Good morning. I'd like to begin by sharing a chart with you that shows the exponential growth of electronic records. This growth presents challenges for everyone, not just archives. Interoperability across disparate platforms and different software is needed by government and industry to conduct current business. The challenges to accomplish this are similar to the challenge to preserve authentic and reliable electronic records over time.

 

Description of NARA's Electronic Records Archives Project

Our Electronic Records Archives project (ERA) is focused on identifying and developing ways to preserve and provide access to electronic records within a comprehensive and stable architecture that will be:

  • infrastructure independent,
  • modular,
  • scalable, and
  • extensible.

This architecture will not be dependent on any specific hardware and software. It will also be modular: we intend to leverage obsolescence to work for us - we will use plug-in components that can be replaced as technology changes. By scalable, I mean that the approach can be used to manage the electronic records of a small repository - such as a State archives or historical society - as well as the National Archives of the United States. Extensible means it will be able to handle additional kinds of electronic records over time; it will not be limited to specific types of records that exist today.

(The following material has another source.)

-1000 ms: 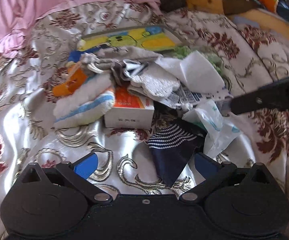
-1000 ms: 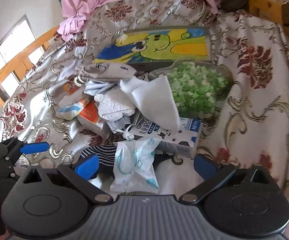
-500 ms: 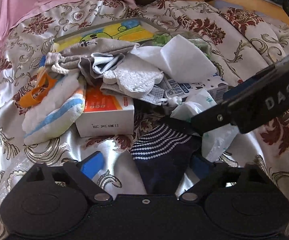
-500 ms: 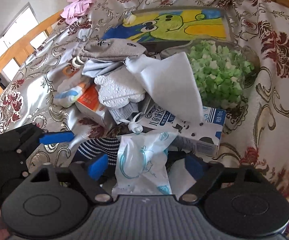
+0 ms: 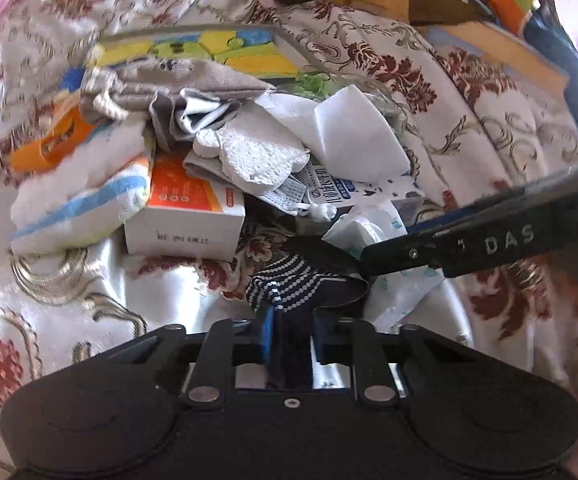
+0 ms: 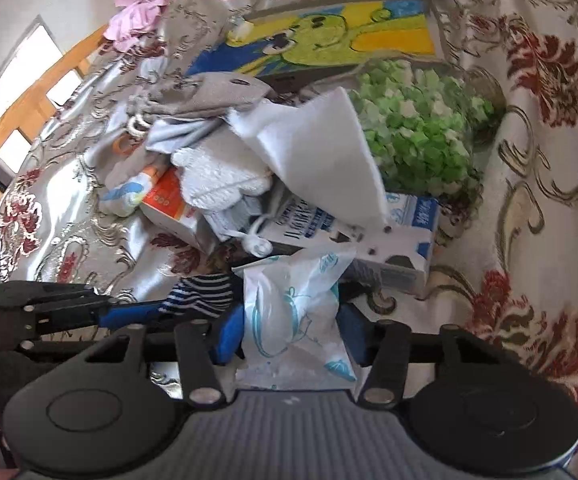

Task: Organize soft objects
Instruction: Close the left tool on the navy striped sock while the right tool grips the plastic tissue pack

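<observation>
Gripping navy sock [image 5: 289,292] and tissue pack [image 6: 293,320]

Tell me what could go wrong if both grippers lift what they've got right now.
The left gripper is shut on the striped sock, whose far end lies under the right gripper's tissue pack; lifting either may drag the other. The right gripper, just closing, may let that slippery pack slide out. The milk carton touching it could shift.

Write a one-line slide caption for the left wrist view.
Left tool shut on a navy dotted sock at the near edge of a clutter pile on a floral bedspread.
</observation>
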Demonstrator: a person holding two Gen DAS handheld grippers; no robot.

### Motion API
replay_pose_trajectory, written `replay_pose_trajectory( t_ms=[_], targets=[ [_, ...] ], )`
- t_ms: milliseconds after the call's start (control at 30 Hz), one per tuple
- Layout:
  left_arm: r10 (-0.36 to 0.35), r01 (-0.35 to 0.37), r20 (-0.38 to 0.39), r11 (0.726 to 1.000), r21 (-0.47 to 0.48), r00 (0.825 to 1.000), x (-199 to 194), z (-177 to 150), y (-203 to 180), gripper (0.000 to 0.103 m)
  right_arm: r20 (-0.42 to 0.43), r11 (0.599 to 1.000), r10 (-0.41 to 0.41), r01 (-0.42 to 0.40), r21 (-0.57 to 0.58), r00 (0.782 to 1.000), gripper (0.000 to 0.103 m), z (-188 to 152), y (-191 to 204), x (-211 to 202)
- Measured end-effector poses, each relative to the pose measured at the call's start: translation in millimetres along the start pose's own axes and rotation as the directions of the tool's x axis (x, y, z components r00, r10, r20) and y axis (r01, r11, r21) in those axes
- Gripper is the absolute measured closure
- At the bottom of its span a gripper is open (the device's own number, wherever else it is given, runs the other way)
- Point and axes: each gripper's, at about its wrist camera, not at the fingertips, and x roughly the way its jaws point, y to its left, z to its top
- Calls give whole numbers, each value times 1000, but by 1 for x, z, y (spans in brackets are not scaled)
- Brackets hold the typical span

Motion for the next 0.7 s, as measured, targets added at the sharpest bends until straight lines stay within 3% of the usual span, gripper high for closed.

There is a conceptual diagram of the Electronic Records Archives in your handout package. Records will be handled as collection-based persistent objects, using XML DTDs, style sheets, and topic maps. The Electronic Records Archives will have three integrated components:

NARA will gain intellectual control and "wrap and containerize" the records with metadata necessary to preserve their authenticity on the Accessioning Workbench. This control could also be achieved while the records are in agency custody.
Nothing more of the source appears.